Task goal → Every line from the first one in the data below through the line holding "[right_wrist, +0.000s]" is to be written out exactly, with the pictures omitted.

Given information →
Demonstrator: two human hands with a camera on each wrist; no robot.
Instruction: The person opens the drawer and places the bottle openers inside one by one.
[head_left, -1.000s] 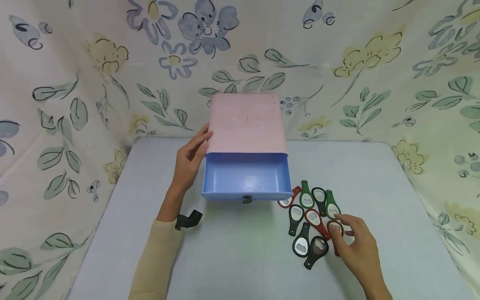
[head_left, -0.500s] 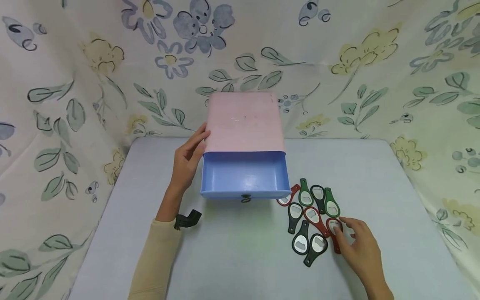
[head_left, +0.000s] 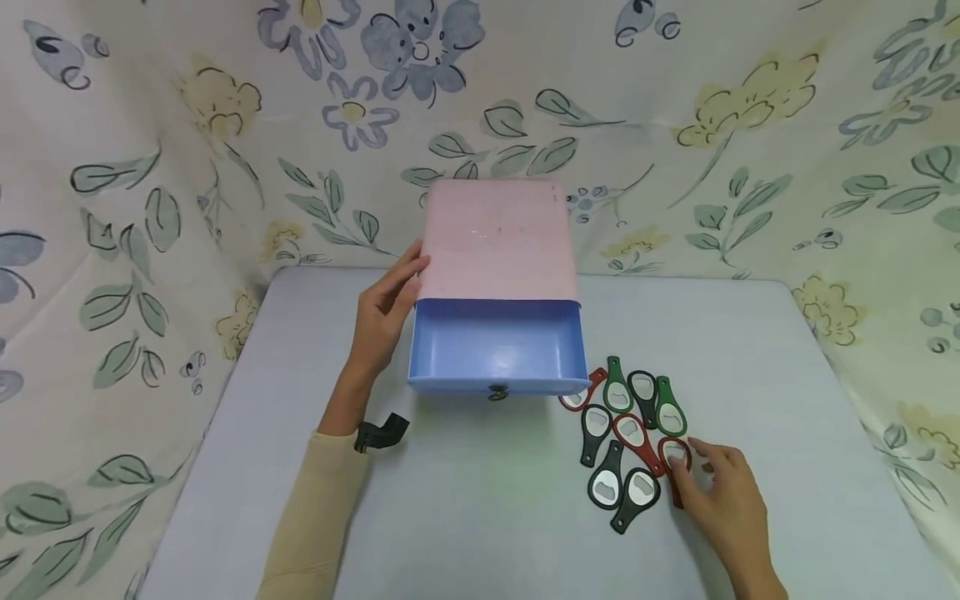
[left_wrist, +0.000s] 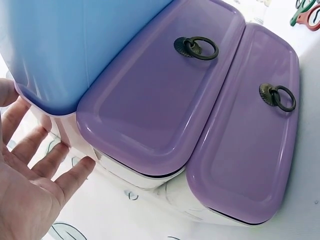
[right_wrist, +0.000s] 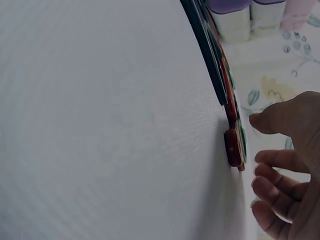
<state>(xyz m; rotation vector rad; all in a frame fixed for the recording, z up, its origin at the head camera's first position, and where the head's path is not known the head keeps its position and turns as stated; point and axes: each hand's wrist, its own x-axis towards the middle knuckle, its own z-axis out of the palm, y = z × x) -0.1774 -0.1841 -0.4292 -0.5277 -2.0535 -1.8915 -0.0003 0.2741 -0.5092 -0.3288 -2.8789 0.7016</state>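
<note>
A pink drawer cabinet (head_left: 498,237) stands at the back of the table with its blue top drawer (head_left: 495,342) pulled out and bare inside. My left hand (head_left: 381,325) rests along the cabinet's left side, fingers extended. Several bottle openers with black, green and red handles lie right of the cabinet, among them a green opener (head_left: 671,407) and a black opener (head_left: 636,500). At their right edge, my right hand (head_left: 723,500) hovers by a red opener (head_left: 674,450), thumb over its ring and fingers loosely bent. In the right wrist view, thumb and fingers are apart, gripping nothing.
Two closed purple drawers (left_wrist: 155,95) with ring pulls sit below the blue one. The white table (head_left: 465,517) extends in front of the cabinet. A floral cloth (head_left: 720,150) hangs behind and at both sides.
My right hand's fingertips have shifted slightly right, off the top of the red opener's ring. The left hand stays at the cabinet. The head view has shifted a little.
</note>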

Your solution →
Demonstrator: two human hands with a camera on each wrist; no robot.
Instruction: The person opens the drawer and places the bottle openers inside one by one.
[head_left, -1.000s] 
[head_left, -0.500s] 
[head_left, +0.000s] 
[left_wrist, +0.000s] 
[right_wrist, +0.000s] 

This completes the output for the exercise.